The PDPM shift is something of a double-edged sword for Genesis, which also runs a third-party contract therapy business. Along with the $30 million in expense reductions for its therapy centers, the Genesis Rehabilitation Services (GRS) arm will also see $30 million in revenue declines based on reworked contracts with its clients — though the company claims that associated expense cuts at GRS will wash out any effects of the top-line drop.

“Thus, Genesis continues to see PDPM as both positive for patients and accretive to the company,” the operator observed in its earnings release.

ACO success

The discussion of therapy shifts came as part of an overall positive earnings report from Genesis, which logged net income of $46.1 million during the third quarter of this year — a significant swing from the $58.1 million loss it recorded over the same span in 2018. The operator also remains in the black for the year so far, with total net income of $26.0 million, as compared to a $166.3 million loss through the first nine months of 2019.

Hager and chief financial officer Tom DiVittorio pointed to a variety of factors for the turnaround, including slowly improving census figures, an ongoing initiative to trim its portfolio in order to focus on its historic market centers east of the Mississippi River, and the success of its accountable care organization (ACO).

Genesis received $1.7 million in ACO-related payments from the Centers for Medicare & Medicaid Services (CMS) in the most recent quarter, a reward for meeting cost-cutting benchmarks as set under the Medicare Shared Savings Program (MSSP) for 2018.

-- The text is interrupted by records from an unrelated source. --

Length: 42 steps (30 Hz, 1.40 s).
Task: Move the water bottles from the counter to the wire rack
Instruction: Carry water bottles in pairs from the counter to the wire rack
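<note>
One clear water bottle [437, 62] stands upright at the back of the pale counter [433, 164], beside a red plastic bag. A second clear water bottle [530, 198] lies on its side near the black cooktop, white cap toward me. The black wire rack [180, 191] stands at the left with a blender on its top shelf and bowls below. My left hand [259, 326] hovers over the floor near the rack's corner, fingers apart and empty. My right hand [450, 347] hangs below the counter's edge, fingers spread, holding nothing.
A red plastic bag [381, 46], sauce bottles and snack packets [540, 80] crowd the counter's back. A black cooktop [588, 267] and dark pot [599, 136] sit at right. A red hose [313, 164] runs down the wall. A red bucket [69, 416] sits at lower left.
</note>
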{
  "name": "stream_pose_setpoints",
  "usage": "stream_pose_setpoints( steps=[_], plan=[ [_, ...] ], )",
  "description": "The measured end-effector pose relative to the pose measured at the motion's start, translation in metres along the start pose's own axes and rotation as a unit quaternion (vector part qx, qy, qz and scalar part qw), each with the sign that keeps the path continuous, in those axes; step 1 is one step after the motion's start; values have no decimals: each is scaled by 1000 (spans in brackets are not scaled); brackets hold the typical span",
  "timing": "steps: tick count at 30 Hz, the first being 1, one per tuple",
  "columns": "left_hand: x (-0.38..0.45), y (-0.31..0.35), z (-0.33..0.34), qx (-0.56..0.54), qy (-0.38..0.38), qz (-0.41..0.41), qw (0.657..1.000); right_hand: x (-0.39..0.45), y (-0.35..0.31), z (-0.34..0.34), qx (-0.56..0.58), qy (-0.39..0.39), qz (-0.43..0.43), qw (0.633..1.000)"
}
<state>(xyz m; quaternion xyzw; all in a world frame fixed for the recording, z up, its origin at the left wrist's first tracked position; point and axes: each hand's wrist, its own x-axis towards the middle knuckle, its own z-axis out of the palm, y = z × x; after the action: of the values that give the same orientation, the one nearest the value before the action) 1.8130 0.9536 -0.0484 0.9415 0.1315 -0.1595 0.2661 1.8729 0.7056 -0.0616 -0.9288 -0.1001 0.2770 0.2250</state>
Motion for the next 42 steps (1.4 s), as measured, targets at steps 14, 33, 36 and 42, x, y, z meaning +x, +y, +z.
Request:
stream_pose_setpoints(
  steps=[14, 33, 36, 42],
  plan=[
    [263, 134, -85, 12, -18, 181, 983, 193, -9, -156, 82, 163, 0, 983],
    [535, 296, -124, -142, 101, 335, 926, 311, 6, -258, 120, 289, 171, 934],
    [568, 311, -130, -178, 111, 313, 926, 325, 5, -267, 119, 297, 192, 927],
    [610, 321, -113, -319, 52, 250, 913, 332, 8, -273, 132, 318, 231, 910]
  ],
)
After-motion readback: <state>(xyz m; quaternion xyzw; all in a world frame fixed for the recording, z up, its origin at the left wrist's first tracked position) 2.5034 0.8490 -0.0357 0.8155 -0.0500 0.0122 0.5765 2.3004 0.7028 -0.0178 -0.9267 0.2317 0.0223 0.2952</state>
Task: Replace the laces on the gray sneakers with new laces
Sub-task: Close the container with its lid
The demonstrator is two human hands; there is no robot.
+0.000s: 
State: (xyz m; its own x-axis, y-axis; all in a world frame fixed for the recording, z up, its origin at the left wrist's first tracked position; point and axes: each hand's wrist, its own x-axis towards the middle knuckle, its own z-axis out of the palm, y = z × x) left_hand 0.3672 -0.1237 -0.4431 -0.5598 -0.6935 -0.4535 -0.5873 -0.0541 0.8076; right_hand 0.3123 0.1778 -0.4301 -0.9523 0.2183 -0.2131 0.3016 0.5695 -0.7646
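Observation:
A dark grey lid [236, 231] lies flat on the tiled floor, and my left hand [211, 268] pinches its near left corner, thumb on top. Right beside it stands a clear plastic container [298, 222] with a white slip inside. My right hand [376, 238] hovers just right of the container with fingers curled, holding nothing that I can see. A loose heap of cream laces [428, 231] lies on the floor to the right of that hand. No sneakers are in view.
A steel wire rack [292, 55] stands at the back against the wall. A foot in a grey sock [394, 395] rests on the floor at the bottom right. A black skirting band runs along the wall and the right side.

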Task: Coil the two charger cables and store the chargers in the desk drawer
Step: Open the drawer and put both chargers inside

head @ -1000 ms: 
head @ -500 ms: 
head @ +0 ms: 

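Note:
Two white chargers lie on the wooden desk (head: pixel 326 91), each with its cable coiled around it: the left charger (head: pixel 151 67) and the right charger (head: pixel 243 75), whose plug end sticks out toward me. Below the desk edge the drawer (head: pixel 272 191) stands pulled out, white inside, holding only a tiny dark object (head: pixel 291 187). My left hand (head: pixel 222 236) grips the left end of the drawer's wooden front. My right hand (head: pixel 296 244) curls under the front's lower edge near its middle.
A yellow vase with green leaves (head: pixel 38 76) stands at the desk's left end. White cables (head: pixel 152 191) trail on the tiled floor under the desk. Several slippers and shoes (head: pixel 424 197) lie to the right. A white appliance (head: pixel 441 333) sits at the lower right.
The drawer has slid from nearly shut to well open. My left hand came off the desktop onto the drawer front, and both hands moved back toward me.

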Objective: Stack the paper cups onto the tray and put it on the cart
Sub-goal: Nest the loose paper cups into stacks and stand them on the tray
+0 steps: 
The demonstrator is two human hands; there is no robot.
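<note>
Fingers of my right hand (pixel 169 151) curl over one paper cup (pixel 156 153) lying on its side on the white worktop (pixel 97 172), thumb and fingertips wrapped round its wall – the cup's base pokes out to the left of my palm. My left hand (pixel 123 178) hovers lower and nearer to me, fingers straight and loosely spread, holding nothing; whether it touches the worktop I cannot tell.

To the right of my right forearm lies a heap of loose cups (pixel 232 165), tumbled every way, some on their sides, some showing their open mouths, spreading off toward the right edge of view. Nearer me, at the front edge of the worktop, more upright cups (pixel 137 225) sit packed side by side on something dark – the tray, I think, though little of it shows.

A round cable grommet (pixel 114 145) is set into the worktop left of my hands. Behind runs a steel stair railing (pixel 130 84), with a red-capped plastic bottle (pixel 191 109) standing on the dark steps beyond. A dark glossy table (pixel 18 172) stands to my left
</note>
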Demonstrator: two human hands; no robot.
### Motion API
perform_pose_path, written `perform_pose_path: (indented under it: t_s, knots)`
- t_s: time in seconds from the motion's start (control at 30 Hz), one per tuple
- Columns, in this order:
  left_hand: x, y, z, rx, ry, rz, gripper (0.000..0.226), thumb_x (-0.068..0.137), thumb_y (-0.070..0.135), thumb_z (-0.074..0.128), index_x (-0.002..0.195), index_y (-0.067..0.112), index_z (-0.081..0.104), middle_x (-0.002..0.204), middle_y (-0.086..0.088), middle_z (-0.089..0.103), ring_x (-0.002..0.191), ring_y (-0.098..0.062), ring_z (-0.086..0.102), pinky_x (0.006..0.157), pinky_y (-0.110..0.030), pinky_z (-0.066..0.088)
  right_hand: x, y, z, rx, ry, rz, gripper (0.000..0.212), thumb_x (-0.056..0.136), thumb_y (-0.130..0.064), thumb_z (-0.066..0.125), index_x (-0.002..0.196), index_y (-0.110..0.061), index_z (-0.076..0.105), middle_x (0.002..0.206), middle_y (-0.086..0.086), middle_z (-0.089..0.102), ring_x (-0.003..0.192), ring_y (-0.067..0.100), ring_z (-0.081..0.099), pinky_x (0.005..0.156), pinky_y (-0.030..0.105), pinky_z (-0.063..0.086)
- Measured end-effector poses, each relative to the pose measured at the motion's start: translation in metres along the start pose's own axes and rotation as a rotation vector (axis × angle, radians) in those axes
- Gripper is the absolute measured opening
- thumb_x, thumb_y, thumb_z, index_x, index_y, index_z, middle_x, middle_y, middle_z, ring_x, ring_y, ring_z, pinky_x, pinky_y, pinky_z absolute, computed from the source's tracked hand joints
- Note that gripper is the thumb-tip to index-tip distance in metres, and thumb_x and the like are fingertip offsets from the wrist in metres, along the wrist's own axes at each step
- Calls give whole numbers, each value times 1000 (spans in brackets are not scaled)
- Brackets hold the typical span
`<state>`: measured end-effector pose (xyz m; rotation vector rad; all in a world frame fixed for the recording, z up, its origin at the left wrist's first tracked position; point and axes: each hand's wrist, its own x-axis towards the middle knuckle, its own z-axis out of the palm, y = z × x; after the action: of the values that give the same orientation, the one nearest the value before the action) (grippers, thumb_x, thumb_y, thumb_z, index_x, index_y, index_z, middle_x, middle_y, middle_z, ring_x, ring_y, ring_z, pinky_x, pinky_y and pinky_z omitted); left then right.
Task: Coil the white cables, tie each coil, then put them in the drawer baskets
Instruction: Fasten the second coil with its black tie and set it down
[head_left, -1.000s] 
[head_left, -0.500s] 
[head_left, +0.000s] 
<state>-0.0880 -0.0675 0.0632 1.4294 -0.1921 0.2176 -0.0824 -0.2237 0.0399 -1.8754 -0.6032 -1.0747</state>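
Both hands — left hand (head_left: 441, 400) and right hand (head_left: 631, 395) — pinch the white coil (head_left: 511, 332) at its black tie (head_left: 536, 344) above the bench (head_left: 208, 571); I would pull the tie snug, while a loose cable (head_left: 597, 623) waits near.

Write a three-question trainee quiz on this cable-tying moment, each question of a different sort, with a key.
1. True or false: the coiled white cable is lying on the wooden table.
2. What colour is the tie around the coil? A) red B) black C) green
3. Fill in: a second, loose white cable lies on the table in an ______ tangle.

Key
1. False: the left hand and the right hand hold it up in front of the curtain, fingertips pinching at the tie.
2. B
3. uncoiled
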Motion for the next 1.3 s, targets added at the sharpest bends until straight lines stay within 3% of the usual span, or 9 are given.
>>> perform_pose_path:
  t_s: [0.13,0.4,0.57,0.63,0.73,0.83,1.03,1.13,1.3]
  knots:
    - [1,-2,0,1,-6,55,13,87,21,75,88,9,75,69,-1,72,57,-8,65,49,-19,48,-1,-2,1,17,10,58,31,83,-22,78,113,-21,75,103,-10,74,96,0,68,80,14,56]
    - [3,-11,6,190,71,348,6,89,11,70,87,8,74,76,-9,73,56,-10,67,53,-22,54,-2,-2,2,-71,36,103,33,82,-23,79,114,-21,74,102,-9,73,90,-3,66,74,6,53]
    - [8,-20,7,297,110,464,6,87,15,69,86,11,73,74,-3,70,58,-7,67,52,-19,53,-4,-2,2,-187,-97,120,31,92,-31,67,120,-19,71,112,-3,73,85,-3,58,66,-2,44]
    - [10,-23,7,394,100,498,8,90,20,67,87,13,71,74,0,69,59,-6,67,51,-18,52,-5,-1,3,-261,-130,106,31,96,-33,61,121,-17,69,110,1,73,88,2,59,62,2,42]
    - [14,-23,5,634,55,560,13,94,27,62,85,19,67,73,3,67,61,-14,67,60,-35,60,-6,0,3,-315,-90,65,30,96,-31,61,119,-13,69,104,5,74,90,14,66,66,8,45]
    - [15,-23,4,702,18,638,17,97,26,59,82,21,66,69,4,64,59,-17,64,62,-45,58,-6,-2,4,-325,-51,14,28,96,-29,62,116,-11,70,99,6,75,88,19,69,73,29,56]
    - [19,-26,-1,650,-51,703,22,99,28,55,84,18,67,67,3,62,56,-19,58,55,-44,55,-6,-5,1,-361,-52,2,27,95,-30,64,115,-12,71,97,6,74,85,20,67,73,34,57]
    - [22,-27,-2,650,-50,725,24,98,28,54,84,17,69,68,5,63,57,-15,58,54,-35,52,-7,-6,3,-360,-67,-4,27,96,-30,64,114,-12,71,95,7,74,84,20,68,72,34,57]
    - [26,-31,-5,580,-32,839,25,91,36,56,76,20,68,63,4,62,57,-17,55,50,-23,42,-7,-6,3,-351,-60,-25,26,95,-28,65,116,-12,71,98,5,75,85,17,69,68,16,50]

While the company’s ACO had previously operated under a no-risk track, it entered into a risk-based arrangement for 2019, under which it can receive 75% of the shared savings with CMS — but will also be on the hook for 40% of any spending above pre-determined targets.

Hager was confident that the company will receive a bonus when the final 2019 reconciliation comes through, and also announced a push to expand its current enrollment of 6,400 Medicare beneficiaries beyond its own centers.

To that end, Genesis has rechristened the ACO as “LTC ACO,” Hager said, with a plan to “aggressively market” its services to long-term care facilities and clinicians outside of its footprint.

“We believe that the membership in our ACO can be significantly expanded, not only inside Genesis, but also more broadly throughout the SNF industry as we achieve positive patient outcomes as well as positive financial results.”